Pour ce qui est des interrogations sur le profil du prochain directeur du FMI, "tant que Dominique Strauss-Kahn n'a pas démissionné, je refuserai de répondre à cette question", a-t-il déclaré aux journalistes après une réunion des ministres des finances de la zone euro à Bruxelles.
La ministre française des Finances Christine Lagarde a également refusé de commenter les spéculations qui la donnent comme possible remplaçante de Dominique Strauss-Kahn au FMI, et jugé "prématuré" de débattre de la question.
Pour appuyer ses arguments, Berlin fait valoir que la crise de la dette qui agite l'Europe depuis maintenant un an accapare tant le FMI, co-architecte et co-financier des aides aux pays en difficulté, qu'il serait logique qu'un Européen poursuive la tâche.
L'Allemagne, première économie européenne, est le plus gros contributeur aux aides accordées à la Grèce, l'Irlande et au Portugal. Face à une opinion publique très réticente, Berlin a tout intérêt à ce que la crise soit jugulée le plus rapidement possible. Et considère que "dans la situation actuelle", c'est un Européen qui s'en acquitterait le mieux.
Depuis sa création en 1944, le FMI a toujours été dirigé par un Européen, la présidence de la Banque mondiale revenant à un Américain. Mais cette répartition est de plus en plus contestée dans les pays émergents, dont l'importance pour l'économie mondiale n'a cessé de croître.
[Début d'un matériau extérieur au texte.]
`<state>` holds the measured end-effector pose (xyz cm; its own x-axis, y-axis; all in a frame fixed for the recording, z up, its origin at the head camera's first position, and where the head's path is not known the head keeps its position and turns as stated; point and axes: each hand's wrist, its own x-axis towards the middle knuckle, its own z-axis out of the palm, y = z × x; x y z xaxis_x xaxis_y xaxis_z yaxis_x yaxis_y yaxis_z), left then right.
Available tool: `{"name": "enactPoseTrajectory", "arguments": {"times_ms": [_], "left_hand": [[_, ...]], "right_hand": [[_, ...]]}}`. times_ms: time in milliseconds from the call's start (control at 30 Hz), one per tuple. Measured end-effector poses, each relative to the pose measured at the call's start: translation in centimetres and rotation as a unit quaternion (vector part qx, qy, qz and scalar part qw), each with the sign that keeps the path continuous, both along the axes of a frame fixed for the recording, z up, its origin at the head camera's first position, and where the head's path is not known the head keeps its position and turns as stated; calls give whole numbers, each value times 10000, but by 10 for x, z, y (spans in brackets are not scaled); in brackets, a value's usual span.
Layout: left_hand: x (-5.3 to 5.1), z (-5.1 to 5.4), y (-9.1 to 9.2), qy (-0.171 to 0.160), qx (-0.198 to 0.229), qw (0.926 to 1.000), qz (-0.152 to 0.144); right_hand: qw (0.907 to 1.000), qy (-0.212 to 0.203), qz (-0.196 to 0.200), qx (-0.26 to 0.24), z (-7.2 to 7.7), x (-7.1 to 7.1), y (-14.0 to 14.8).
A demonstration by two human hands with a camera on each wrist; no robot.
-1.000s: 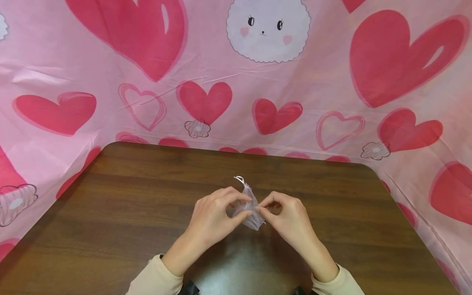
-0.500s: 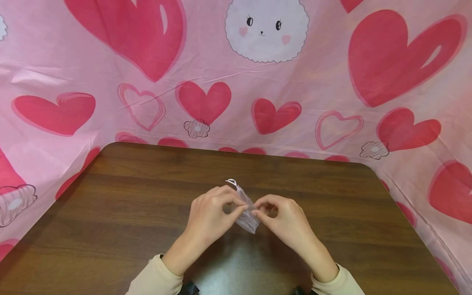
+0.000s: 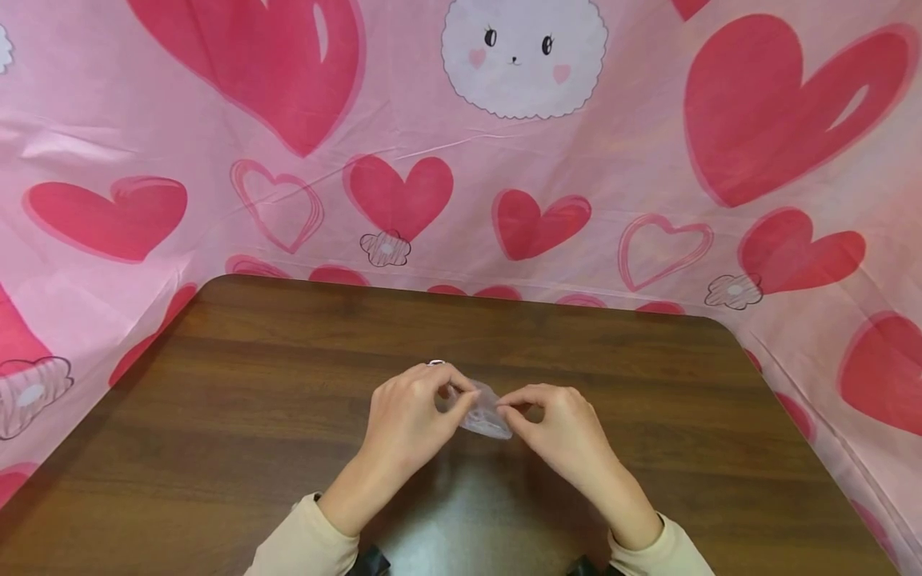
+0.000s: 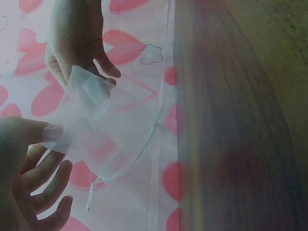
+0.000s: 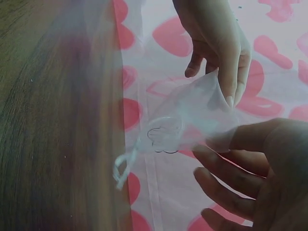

"A l'heure actuelle ce ne sont pas les économies les plus dynamiques qui sont aux manettes", fait remarquer Sylvain Broyer, économiste de Natixis, "ce serait bien maintenant de tendre la main aux émergents".
Sous la présidence de M. Strauss-Kahn, le FMI a d'ailleurs entrepris de se réformer, vers une plus grande représentativité des pays émergents. Mais de là à leur confier la direction, le pas est de taille.
Berlin cherche-t-il déjà à placer un candidat? Outre Christine Lagarde, la presse allemande évoque l'ancien président de la banque centrale allemande Axel Weber, un temps pressenti pour présider la BCE, ou l'ancien ministre des Finances Peer Steinbrück.
Côté Asie, la division semble régner entre les différents pays qui visent le poste, Inde et Chine en tête. Aucun candidat asiatique ne paraît avoir reçu le soutien d'un pays de la région autre que le sien. Toutefois, le nom de l'ancien administrateur turc du Programme des Nations unies pour le développement (Pnud), Kemal Dervis, revient souvent.